= Bob Benge =

Cherokee leader

Robert Benge (c. 1762–1794), also known as Captain Benge (or "The Bench" to frontiersmen), was a Cherokee leader in the Upper Towns, in present-day far Southwest Virginia during the Cherokee–American wars (1783–1794).

==Early life==
He was born as Bob Benge about 1762 in the Overhill Cherokee town of Toqua, to a Cherokee woman and a Scots-Irish trader named John Benge, who lived full-time among the Cherokee and had taken a "country wife." They also had a daughter Lucy. Benge stood out physically because of his red hair. Under the Cherokee matrilineal kinship and clan system, children were considered born into their mother's family and clan. Their mother's eldest brother was considered the most important male figure in their growing up, especially for boys. The children were reared largely in Cherokee culture and identified as Cherokee.

When Dragging Canoe and his party moved southwest from eastern Tennessee in 1777, trader John Benge also moved his family to Running Water, one of the Chickamauga Lower Towns in the Piedmont.

Bob Benge, who later became known as "Captain Bench," his half-brother 'The Tail,' and cousin Tahlonteeskee were around 20 years old, they joined their maternal uncle John Watts as warriors to fight against European-American settlers who were encroaching on their territory.
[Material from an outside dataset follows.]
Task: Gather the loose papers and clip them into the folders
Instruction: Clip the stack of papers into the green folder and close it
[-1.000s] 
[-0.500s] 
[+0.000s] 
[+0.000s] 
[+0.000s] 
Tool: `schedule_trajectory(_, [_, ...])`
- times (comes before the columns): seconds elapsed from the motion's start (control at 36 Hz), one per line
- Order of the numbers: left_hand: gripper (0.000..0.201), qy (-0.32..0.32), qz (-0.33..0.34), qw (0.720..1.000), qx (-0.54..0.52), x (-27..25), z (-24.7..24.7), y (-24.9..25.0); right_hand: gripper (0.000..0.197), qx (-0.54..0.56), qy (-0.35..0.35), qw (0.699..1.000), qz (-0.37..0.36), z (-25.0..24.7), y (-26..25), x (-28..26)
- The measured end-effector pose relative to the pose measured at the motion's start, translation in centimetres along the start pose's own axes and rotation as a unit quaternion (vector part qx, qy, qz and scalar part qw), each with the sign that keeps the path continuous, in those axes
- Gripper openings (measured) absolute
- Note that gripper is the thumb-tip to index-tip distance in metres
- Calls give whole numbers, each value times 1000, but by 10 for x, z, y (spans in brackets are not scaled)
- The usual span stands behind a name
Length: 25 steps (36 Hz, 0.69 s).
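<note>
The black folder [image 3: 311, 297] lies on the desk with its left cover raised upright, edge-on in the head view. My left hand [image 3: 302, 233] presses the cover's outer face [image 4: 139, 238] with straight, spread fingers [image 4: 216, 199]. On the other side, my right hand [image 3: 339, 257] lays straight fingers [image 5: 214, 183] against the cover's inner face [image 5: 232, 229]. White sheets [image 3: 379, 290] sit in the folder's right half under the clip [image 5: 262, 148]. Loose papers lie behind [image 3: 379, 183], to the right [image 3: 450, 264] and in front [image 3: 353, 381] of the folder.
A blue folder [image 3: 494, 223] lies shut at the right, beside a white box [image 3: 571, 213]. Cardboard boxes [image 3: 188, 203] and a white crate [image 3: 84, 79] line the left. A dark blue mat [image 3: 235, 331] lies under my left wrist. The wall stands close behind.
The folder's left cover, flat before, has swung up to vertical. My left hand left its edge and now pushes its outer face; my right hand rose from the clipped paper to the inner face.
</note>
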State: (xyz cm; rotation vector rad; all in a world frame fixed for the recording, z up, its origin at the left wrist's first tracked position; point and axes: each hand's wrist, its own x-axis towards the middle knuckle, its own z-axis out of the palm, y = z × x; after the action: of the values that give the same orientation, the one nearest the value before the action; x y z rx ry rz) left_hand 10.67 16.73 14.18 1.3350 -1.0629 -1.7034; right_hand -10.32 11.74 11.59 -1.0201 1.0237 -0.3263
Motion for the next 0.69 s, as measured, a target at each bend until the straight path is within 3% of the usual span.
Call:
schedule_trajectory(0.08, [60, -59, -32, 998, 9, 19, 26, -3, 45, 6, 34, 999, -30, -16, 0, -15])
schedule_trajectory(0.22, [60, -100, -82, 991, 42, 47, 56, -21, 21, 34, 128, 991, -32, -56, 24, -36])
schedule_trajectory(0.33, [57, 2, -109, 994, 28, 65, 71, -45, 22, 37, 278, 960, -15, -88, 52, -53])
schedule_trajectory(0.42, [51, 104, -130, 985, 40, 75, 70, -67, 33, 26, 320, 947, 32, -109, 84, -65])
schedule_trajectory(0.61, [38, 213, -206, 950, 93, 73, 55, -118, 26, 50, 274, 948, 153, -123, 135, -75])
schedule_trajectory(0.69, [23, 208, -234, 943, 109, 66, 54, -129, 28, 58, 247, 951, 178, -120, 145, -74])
These armed confrontations began soon after the Americans had gained independence from Great Britain in their revolutionary war, and began migrating over the Appalachian Mountains to settle in Cherokee territory.

==Exploits as a warrior==
While living at Running Water (now Whiteside, Tennessee), Benge had met members of the Shawnee band of Chiksika and his brother Tecumseh. Benge often took part in their raids and forays against the Americans. In one of the early raids, in spring 1777, Benge is said to have captured two women while raiding near Fort Blackmore, Virginia.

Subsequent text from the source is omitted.